> [WHAT YOU NEED TO DO]: Make an exact copy of the records below. Include every line.

--- DATA SUPPLIED Enclosed Below ---

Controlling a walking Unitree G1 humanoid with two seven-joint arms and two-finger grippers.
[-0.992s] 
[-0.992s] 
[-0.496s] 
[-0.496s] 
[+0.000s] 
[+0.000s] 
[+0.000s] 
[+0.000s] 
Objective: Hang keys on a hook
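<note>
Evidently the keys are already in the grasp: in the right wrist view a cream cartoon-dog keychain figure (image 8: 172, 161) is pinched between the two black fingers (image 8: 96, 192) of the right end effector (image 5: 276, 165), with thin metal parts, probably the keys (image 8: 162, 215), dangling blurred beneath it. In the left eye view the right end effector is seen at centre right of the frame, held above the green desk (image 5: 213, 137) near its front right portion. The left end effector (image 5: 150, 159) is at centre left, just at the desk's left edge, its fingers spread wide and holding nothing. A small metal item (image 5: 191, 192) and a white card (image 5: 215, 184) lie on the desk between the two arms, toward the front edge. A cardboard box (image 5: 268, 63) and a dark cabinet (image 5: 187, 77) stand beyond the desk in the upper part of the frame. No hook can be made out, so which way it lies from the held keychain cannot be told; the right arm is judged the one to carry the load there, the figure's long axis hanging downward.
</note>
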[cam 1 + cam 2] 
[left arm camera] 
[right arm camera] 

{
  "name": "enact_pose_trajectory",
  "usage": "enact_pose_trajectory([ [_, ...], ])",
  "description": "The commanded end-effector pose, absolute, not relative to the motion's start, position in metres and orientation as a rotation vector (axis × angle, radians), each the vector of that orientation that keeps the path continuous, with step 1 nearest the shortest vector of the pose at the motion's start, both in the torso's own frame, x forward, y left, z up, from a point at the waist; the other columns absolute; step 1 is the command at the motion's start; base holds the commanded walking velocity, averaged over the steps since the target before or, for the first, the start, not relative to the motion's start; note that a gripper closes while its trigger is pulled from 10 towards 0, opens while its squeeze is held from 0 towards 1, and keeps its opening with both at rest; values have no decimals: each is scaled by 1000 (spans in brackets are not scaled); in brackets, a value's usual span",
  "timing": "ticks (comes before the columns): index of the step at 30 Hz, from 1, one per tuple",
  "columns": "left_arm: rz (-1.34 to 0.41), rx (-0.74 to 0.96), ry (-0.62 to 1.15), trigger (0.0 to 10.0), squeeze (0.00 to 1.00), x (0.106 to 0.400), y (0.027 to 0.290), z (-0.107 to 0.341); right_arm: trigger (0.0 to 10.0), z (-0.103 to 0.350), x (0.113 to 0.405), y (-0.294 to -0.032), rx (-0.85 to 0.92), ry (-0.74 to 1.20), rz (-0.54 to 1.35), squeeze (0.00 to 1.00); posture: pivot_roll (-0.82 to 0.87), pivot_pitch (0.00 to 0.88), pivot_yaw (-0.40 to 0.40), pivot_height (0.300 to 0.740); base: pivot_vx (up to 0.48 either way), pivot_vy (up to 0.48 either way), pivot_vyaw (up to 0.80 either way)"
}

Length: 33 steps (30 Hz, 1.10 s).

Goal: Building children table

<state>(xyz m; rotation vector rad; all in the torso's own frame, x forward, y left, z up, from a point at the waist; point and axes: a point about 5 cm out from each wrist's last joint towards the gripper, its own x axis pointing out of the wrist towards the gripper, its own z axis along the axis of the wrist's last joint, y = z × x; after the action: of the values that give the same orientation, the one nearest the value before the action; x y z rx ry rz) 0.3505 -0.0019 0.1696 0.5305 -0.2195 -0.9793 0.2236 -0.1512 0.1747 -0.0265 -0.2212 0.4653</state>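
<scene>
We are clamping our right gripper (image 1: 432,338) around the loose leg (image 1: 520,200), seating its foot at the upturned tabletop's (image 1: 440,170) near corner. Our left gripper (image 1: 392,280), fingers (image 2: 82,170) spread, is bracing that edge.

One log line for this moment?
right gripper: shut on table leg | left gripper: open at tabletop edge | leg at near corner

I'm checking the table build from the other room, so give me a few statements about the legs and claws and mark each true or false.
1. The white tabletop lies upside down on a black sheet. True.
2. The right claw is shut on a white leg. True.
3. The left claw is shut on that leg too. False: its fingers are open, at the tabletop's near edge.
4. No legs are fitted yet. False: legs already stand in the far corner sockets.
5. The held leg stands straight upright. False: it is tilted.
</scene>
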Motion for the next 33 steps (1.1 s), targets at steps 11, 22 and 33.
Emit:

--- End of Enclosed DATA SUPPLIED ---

> [FINISHED TASK]:
Controlling a walking Unitree G1 humanoid with two seven-joint arms and two-finger grippers.
[-0.992s] 
[-0.992s] 
[-0.496s] 
[-0.496s] 
[+0.000s] 
[+0.000s] 
[+0.000s] 
[+0.000s] 
Objective: Hang keys on a hook
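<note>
Evidently the keys are already in the grasp: in the right wrist view a cream cartoon-dog keychain figure (image 8: 172, 161) is pinched between the two black fingers (image 8: 96, 192) of the right end effector (image 5: 276, 165), with thin metal parts, probably the keys (image 8: 162, 215), dangling blurred beneath it. In the left eye view the right end effector is seen at centre right of the frame, held above the green desk (image 5: 213, 137) near its front right portion. The left end effector (image 5: 150, 159) is at centre left, just at the desk's left edge, its fingers spread wide and holding nothing. A small metal item (image 5: 191, 192) and a white card (image 5: 215, 184) lie on the desk between the two arms, toward the front edge. A cardboard box (image 5: 268, 63) and a dark cabinet (image 5: 187, 77) stand beyond the desk in the upper part of the frame. No hook can be made out, so which way it lies from the held keychain cannot be told; the right arm is judged the one to carry the load there, the figure's long axis hanging downward.
</note>
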[cam 1 + cam 2] 
[left arm camera] 
[right arm camera] 

{
  "name": "enact_pose_trajectory",
  "usage": "enact_pose_trajectory([ [_, ...], ])",
  "description": "The commanded end-effector pose, absolute, not relative to the motion's start, position in metres and orientation as a rotation vector (axis × angle, radians), each the vector of that orientation that keeps the path continuous, with step 1 nearest the shortest vector of the pose at the motion's start, both in the torso's own frame, x forward, y left, z up, from a point at the waist; the other columns absolute; step 1 is the command at the motion's start; base holds the commanded walking velocity, averaged over the steps since the target before or, for the first, the start, not relative to the motion's start; note that a gripper closes while its trigger is pulled from 10 towards 0, opens while its squeeze is held from 0 towards 1, and keeps its opening with both at rest; values have no decimals: each is scaled by 1000 (spans in brackets are not scaled); in brackets, a value's usual span",
  "timing": "ticks (comes before the columns): index of the step at 30 Hz, from 1, one per tuple",
  "columns": "left_arm: rz (-1.34 to 0.41), rx (-0.74 to 0.96), ry (-0.62 to 1.15), trigger (0.0 to 10.0), squeeze (0.00 to 1.00), x (0.106 to 0.400), y (0.027 to 0.290), z (-0.107 to 0.341); right_arm: trigger (0.0 to 10.0), z (-0.103 to 0.350), x (0.113 to 0.405), y (-0.294 to -0.032), rx (-0.85 to 0.92), ry (-0.74 to 1.20), rz (-0.54 to 1.35), squeeze (0.00 to 1.00); posture: pivot_roll (-0.82 to 0.87), pivot_pitch (0.00 to 0.88), pivot_yaw (-0.40 to 0.40), pivot_height (0.300 to 0.740); base: pivot_vx (up to 0.48 either way), pivot_vy (up to 0.48 either way), pivot_vyaw (up to 0.80 either way)"
}

Length: 33 steps (30 Hz, 1.10 s).

Goal: Building children table

<state>(xyz m; rotation vector rad; all in the torso's own frame, x forward, y left, z up, from a point at the waist; point and axes: a point about 5 cm out from each wrist's last joint towards the gripper, its own x axis pointing out of the wrist towards the gripper, its own z axis along the axis of the wrist's last joint, y = z × x; after the action: of the values that give the same orientation, the one nearest the value before the action; x y z rx ry rz) 0.3505 -0.0019 0.1696 0.5305 -0.2195 -0.9793 0.2236 -0.1512 0.1747 -0.0265 -0.2212 0.4653</state>
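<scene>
We are clamping our right gripper (image 1: 432,338) around the loose leg (image 1: 520,200), seating its foot at the upturned tabletop's (image 1: 440,170) near corner. Our left gripper (image 1: 392,280), fingers (image 2: 82,170) spread, is bracing that edge.

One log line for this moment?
right gripper: shut on table leg | left gripper: open at tabletop edge | leg at near corner

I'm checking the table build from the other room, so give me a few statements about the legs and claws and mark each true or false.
1. The white tabletop lies upside down on a black sheet. True.
2. The right claw is shut on a white leg. True.
3. The left claw is shut on that leg too. False: its fingers are open, at the tabletop's near edge.
4. No legs are fitted yet. False: legs already stand in the far corner sockets.
5. The held leg stands straight upright. False: it is tilted.
</scene>
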Motion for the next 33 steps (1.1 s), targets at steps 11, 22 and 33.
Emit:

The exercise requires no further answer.